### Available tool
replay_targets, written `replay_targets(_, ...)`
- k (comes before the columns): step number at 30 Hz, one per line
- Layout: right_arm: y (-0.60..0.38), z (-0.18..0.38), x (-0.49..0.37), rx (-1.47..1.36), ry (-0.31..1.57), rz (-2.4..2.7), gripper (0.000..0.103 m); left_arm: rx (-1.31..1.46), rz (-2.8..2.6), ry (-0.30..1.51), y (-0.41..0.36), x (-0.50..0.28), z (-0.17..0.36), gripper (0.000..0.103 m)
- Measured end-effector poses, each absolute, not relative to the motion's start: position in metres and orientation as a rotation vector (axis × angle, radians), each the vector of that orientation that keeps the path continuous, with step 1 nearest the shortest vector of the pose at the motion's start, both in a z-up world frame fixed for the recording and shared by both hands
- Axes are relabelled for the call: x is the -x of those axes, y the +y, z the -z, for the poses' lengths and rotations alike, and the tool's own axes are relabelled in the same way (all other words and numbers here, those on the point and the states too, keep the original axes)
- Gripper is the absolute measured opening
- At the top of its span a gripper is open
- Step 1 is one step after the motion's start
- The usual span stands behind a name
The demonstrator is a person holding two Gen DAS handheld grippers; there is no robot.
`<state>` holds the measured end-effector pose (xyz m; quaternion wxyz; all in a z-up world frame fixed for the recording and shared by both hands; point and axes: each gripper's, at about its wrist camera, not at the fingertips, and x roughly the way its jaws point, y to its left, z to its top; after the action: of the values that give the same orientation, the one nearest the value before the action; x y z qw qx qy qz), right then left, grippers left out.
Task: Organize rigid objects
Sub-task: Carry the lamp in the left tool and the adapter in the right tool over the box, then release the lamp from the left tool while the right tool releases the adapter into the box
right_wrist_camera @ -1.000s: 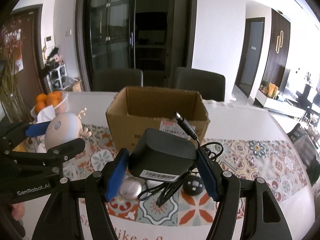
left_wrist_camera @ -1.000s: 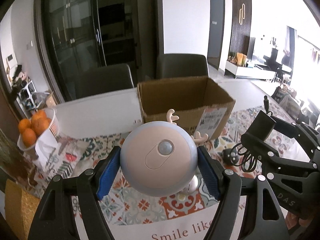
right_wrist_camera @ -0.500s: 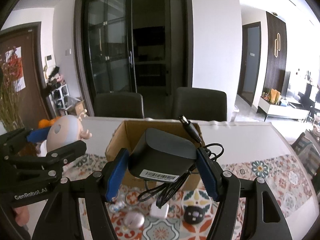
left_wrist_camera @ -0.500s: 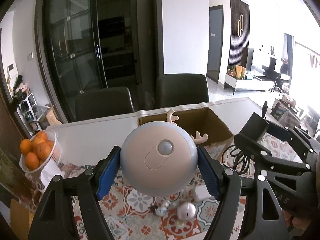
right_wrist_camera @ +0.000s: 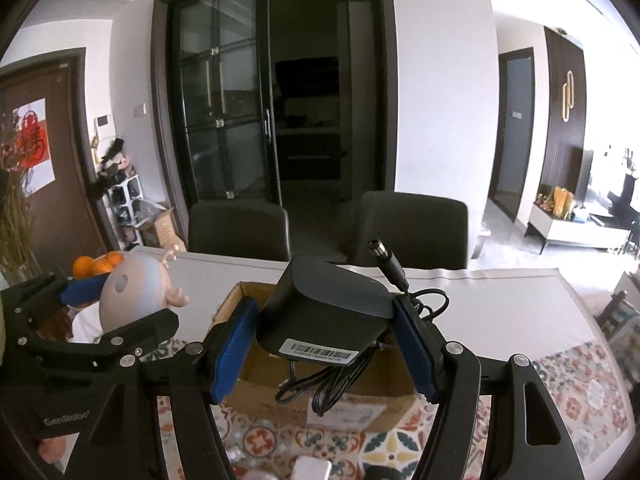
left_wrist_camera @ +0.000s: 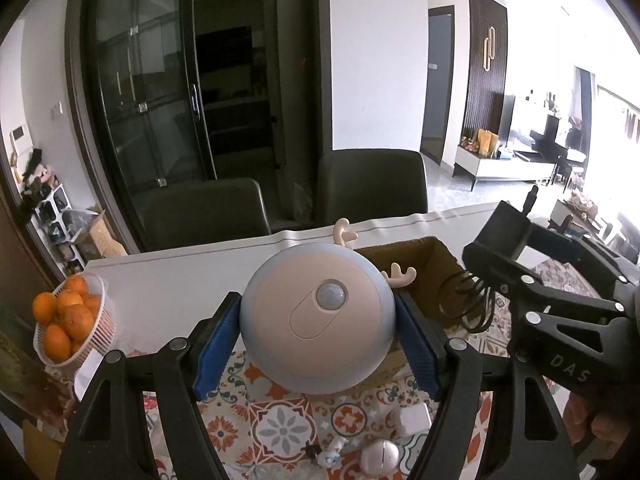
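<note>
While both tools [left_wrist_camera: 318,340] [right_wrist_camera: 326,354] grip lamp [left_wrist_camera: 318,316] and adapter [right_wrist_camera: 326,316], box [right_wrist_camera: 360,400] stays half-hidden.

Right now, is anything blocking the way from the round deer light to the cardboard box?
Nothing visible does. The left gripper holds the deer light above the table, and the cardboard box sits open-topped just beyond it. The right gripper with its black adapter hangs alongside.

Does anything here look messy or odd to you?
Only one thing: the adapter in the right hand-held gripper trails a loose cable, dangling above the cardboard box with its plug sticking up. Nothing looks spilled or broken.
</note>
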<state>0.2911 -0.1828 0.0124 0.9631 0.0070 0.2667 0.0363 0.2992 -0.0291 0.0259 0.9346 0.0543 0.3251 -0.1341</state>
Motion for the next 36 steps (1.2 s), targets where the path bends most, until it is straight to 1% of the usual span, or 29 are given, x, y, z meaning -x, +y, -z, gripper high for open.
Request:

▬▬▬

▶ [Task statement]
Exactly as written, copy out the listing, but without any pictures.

▶ [Output below]
### Available tool
replay_targets, written `replay_targets(_, ...)`
- k (comes before the columns): step number at 30 Hz, one per line
- Layout: right_arm: y (-0.60..0.38), z (-0.18..0.38), x (-0.49..0.37), rx (-1.47..1.36), ry (-0.31..1.57), rz (-2.4..2.7), gripper (0.000..0.103 m); left_arm: rx (-1.31..1.46), rz (-2.8..2.6), ry (-0.30..1.51), y (-0.41..0.36), x (-0.50..0.28), z (-0.17..0.36), gripper (0.000..0.103 m)
- Measured end-effector poses, each absolute, not relative to the motion's start: position in metres and orientation as a rotation vector (axis × angle, radians), each the vector of that orientation that keeps the path continuous, with step 1 nearest the shortest vector of the pose at the motion's start, both in a z-up world frame fixed for the recording and shared by both hands
- Axes are relabelled for the call: x is the -x of those axes, y the +y, z the -z, for the poses' lengths and rotations alike, and the tool's own axes are relabelled in the same way (all other words and numbers here, those on the point and the states too, keep the original axes)
- Gripper is the absolute measured opening
- At the top of its span a gripper is open
- Step 1 is one step after the motion's start
- The usual span stands behind a name
The demonstrator is a person holding two Gen DAS handheld grippers; there is no robot.
`<state>` holds the measured end-effector pose (xyz m; quaternion wxyz; all in a z-up world frame fixed for the recording and shared by both hands; point and axes: each gripper's, at about its wrist camera, not at the fingertips, and x roughly the way its jaws point, y to its left, z to its top; after the action: of the values that give the same orientation, the one nearest the value before the action; x y z qw qx qy qz), right then left, grippers left out.
Task: Organize rigid objects
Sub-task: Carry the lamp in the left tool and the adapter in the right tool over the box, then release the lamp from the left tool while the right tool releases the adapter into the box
right_wrist_camera @ -1.000s: 
left_wrist_camera @ -1.000s: 
right_wrist_camera @ -0.500s: 
left_wrist_camera @ -0.500s: 
right_wrist_camera @ +0.000s: 
left_wrist_camera @ +0.000s: 
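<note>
While both tools [left_wrist_camera: 318,340] [right_wrist_camera: 326,354] grip lamp [left_wrist_camera: 318,316] and adapter [right_wrist_camera: 326,316], box [right_wrist_camera: 360,400] stays half-hidden.

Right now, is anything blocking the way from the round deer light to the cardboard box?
Nothing visible does. The left gripper holds the deer light above the table, and the cardboard box sits open-topped just beyond it. The right gripper with its black adapter hangs alongside.

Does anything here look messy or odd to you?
Only one thing: the adapter in the right hand-held gripper trails a loose cable, dangling above the cardboard box with its plug sticking up. Nothing looks spilled or broken.
</note>
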<state>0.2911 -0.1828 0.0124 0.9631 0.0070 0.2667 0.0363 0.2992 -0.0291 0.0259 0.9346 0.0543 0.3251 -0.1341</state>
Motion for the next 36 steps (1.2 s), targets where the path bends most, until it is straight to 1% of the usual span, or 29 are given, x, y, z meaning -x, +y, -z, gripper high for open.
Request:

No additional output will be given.